• _What to work on_:
Down to the last line, repeat the entries exactly.

(Data extracted from a collection)

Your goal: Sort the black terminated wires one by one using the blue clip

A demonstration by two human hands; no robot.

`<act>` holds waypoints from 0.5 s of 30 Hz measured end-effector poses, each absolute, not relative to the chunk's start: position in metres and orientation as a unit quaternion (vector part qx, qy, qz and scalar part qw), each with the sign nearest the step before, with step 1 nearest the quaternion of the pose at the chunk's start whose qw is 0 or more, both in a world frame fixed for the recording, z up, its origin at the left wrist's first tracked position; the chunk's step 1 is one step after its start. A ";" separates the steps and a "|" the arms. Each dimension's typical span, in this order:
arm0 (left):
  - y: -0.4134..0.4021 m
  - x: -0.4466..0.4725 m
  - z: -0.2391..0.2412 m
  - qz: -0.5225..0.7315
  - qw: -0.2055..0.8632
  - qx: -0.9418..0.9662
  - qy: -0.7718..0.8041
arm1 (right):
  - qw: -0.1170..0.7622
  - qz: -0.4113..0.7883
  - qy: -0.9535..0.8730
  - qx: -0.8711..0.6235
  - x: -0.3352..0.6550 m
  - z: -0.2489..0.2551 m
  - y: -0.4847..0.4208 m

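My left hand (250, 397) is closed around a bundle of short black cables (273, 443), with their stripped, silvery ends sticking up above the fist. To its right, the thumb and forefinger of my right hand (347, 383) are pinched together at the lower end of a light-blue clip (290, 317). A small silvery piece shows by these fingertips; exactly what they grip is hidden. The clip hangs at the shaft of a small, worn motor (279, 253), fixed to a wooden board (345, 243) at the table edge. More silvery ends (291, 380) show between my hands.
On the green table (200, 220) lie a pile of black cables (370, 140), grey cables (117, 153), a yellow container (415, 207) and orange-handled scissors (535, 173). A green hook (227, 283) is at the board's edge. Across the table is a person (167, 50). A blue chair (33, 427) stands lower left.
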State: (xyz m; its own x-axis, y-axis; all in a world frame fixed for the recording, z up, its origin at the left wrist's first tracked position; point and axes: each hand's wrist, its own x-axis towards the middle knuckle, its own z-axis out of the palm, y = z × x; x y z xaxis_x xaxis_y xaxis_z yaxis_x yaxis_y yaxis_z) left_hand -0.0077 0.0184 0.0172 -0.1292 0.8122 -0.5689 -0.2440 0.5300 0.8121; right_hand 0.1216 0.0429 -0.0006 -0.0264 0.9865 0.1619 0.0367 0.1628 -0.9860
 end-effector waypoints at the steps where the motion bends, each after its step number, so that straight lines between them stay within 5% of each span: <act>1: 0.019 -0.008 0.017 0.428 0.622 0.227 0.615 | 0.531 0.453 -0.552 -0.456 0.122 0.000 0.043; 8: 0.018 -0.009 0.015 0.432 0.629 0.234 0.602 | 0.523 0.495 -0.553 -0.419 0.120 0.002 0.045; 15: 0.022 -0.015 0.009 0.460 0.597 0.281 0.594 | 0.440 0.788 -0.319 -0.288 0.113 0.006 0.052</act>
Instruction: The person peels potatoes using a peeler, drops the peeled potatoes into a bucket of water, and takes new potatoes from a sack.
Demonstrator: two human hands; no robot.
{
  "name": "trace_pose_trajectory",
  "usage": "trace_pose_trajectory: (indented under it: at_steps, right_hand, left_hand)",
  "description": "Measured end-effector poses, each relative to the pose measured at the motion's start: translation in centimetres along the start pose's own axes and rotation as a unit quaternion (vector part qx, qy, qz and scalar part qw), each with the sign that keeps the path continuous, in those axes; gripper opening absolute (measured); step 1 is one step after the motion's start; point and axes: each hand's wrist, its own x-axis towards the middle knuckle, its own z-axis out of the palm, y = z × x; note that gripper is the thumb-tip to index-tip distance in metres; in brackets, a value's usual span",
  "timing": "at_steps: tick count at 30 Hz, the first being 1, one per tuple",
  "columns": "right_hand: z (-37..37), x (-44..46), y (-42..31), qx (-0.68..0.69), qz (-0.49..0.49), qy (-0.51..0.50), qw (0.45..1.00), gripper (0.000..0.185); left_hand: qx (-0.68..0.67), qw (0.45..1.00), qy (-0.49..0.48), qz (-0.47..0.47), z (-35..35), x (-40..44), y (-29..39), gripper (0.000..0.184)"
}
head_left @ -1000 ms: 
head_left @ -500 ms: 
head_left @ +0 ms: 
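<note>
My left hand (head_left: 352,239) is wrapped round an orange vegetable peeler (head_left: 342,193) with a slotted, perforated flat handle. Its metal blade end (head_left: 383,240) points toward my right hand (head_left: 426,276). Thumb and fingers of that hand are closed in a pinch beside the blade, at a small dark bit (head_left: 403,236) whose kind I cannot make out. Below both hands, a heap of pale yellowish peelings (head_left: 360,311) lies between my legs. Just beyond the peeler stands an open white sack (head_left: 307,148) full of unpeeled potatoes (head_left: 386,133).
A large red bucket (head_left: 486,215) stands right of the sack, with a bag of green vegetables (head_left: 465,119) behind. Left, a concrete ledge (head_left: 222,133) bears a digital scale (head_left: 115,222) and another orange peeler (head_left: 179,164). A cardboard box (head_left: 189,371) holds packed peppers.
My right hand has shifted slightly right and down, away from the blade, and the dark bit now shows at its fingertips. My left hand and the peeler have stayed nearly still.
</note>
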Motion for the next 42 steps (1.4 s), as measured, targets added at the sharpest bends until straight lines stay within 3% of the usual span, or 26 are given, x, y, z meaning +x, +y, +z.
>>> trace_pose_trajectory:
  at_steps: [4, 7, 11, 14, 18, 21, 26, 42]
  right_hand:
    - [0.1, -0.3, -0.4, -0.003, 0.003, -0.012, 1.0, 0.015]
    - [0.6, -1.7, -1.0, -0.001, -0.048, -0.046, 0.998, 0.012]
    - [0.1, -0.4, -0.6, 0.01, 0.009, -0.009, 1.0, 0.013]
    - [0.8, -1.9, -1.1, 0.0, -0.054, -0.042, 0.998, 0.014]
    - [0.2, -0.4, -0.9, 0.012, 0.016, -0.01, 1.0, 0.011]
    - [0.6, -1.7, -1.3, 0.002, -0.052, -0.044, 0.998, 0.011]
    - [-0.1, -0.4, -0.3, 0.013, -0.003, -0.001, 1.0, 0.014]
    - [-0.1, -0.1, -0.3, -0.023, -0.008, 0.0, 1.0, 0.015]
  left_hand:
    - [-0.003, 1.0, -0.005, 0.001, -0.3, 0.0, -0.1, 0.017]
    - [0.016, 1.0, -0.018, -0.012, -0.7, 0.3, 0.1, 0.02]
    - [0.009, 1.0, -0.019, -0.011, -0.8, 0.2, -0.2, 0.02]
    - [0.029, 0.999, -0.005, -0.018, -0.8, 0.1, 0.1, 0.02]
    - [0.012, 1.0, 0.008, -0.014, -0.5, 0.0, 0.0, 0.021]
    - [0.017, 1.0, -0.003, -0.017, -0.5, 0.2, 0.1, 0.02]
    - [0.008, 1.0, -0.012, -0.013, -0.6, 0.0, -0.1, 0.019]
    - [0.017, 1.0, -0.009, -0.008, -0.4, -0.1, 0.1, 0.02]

• _Reply_:
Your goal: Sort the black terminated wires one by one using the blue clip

A demonstration by two human hands; no robot.

`<act>` holds waypoints from 0.5 s of 30 Hz measured end-effector poses, each absolute, not relative to the chunk's start: position in metres and orientation as a unit quaternion (vector part qx, qy, qz and scalar part qw), each with the sign nearest the step before, with step 1 nearest the quaternion of the pose at the chunk's start whose qw is 0 or more, both in a world frame fixed for the recording, z up, its origin at the left wrist's first tracked position; the chunk's step 1 is one step after its start. A ";" separates the steps and a "|" the arms. Each dimension's typical span, in this order:
arm0 (left):
  - y: -0.4134..0.4021 m
  - x: -0.4466..0.4725 m
  - z: -0.2391..0.2412 m
  - qz: -0.5225..0.7315
  - qw: -0.2055..0.8632
  - qx: -0.9418..0.9662
  - qy: -0.7718..0.8041
arm1 (right):
  - qw: -0.1170..0.7622
  - qz: -0.4113..0.7883
  - qy: -0.9535..0.8730
  - qx: -0.8711..0.6235
  - x: -0.3352..0.6550 m
  - z: -0.2489..0.2551 m
  - y: -0.4847..0.4208 m

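My left hand (250, 397) is closed around a bundle of short black cables (273, 443), with their stripped, silvery ends sticking up above the fist. To its right, the thumb and forefinger of my right hand (347, 383) are pinched together at the lower end of a light-blue clip (290, 317). A small silvery piece shows by these fingertips; exactly what they grip is hidden. The clip hangs at the shaft of a small, worn motor (279, 253), fixed to a wooden board (345, 243) at the table edge. More silvery ends (291, 380) show between my hands.
On the green table (200, 220) lie a pile of black cables (370, 140), grey cables (117, 153), a yellow container (415, 207) and orange-handled scissors (535, 173). A green hook (227, 283) is at the board's edge. Across the table is a person (167, 50). A blue chair (33, 427) stands lower left.
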State: (xyz m; its own x-axis, y-axis; all in a world frame fixed for the recording, z up, its origin at the left wrist's first tracked position; point and axes: each hand's wrist, its own x-axis towards the middle knuckle, its own z-axis out of the palm, y = z × x; x y z xaxis_x xaxis_y xaxis_z yaxis_x yaxis_y yaxis_z) left_hand -0.0077 0.0184 0.0172 -0.1292 0.8122 -0.5689 -0.2440 0.5300 0.8121; right_hand 0.1216 0.0429 -0.0006 -0.0264 0.9865 0.1619 0.0367 0.1628 -0.9860
 end-effector waypoints at the steps where the motion bends, each after its step number, so that straight lines between them stay within 5% of each span: <act>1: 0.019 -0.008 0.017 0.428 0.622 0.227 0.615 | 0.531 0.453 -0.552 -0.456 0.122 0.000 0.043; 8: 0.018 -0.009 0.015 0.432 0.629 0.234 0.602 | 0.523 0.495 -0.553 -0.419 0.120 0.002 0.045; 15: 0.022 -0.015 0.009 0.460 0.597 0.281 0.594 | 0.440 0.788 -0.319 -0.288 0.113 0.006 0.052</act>
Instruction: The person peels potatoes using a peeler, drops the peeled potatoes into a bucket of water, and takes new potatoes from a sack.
Demonstrator: two human hands; no robot.
{
  "name": "trace_pose_trajectory",
  "usage": "trace_pose_trajectory: (indented under it: at_steps, right_hand, left_hand)",
  "description": "Measured end-effector poses, each relative to the pose measured at the motion's start: translation in centimetres along the start pose's own axes and rotation as a unit quaternion (vector part qx, qy, qz and scalar part qw), each with the sign that keeps the path continuous, in those axes; gripper opening absolute (measured); step 1 is one step after the motion's start; point and axes: each hand's wrist, its own x-axis towards the middle knuckle, its own z-axis out of the palm, y = z × x; note that gripper is the thumb-tip to index-tip distance in metres; in brackets, a value's usual span",
  "timing": "at_steps: tick count at 30 Hz, the first being 1, one per tuple",
  "columns": "right_hand: z (-37..37), x (-44..46), y (-42..31), qx (-0.68..0.69), qz (-0.49..0.49), qy (-0.51..0.50), qw (0.45..1.00), gripper (0.000..0.185); left_hand: qx (-0.68..0.67), qw (0.45..1.00), qy (-0.49..0.48), qz (-0.47..0.47), z (-35..35), x (-40..44), y (-29..39), gripper (0.000..0.184)"
}
head_left @ -1000 ms: 
head_left @ -500 ms: 
head_left @ +0 ms: 
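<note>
My left hand (head_left: 352,239) is wrapped round an orange vegetable peeler (head_left: 342,193) with a slotted, perforated flat handle. Its metal blade end (head_left: 383,240) points toward my right hand (head_left: 426,276). Thumb and fingers of that hand are closed in a pinch beside the blade, at a small dark bit (head_left: 403,236) whose kind I cannot make out. Below both hands, a heap of pale yellowish peelings (head_left: 360,311) lies between my legs. Just beyond the peeler stands an open white sack (head_left: 307,148) full of unpeeled potatoes (head_left: 386,133).
A large red bucket (head_left: 486,215) stands right of the sack, with a bag of green vegetables (head_left: 465,119) behind. Left, a concrete ledge (head_left: 222,133) bears a digital scale (head_left: 115,222) and another orange peeler (head_left: 179,164). A cardboard box (head_left: 189,371) holds packed peppers.
My right hand has shifted slightly right and down, away from the blade, and the dark bit now shows at its fingertips. My left hand and the peeler have stayed nearly still.
</note>
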Motion for the next 42 steps (1.4 s), as measured, targets added at the sharpest bends until straight lines stay within 3% of the usual span, or 26 are given, x, y, z meaning +x, +y, +z.
>>> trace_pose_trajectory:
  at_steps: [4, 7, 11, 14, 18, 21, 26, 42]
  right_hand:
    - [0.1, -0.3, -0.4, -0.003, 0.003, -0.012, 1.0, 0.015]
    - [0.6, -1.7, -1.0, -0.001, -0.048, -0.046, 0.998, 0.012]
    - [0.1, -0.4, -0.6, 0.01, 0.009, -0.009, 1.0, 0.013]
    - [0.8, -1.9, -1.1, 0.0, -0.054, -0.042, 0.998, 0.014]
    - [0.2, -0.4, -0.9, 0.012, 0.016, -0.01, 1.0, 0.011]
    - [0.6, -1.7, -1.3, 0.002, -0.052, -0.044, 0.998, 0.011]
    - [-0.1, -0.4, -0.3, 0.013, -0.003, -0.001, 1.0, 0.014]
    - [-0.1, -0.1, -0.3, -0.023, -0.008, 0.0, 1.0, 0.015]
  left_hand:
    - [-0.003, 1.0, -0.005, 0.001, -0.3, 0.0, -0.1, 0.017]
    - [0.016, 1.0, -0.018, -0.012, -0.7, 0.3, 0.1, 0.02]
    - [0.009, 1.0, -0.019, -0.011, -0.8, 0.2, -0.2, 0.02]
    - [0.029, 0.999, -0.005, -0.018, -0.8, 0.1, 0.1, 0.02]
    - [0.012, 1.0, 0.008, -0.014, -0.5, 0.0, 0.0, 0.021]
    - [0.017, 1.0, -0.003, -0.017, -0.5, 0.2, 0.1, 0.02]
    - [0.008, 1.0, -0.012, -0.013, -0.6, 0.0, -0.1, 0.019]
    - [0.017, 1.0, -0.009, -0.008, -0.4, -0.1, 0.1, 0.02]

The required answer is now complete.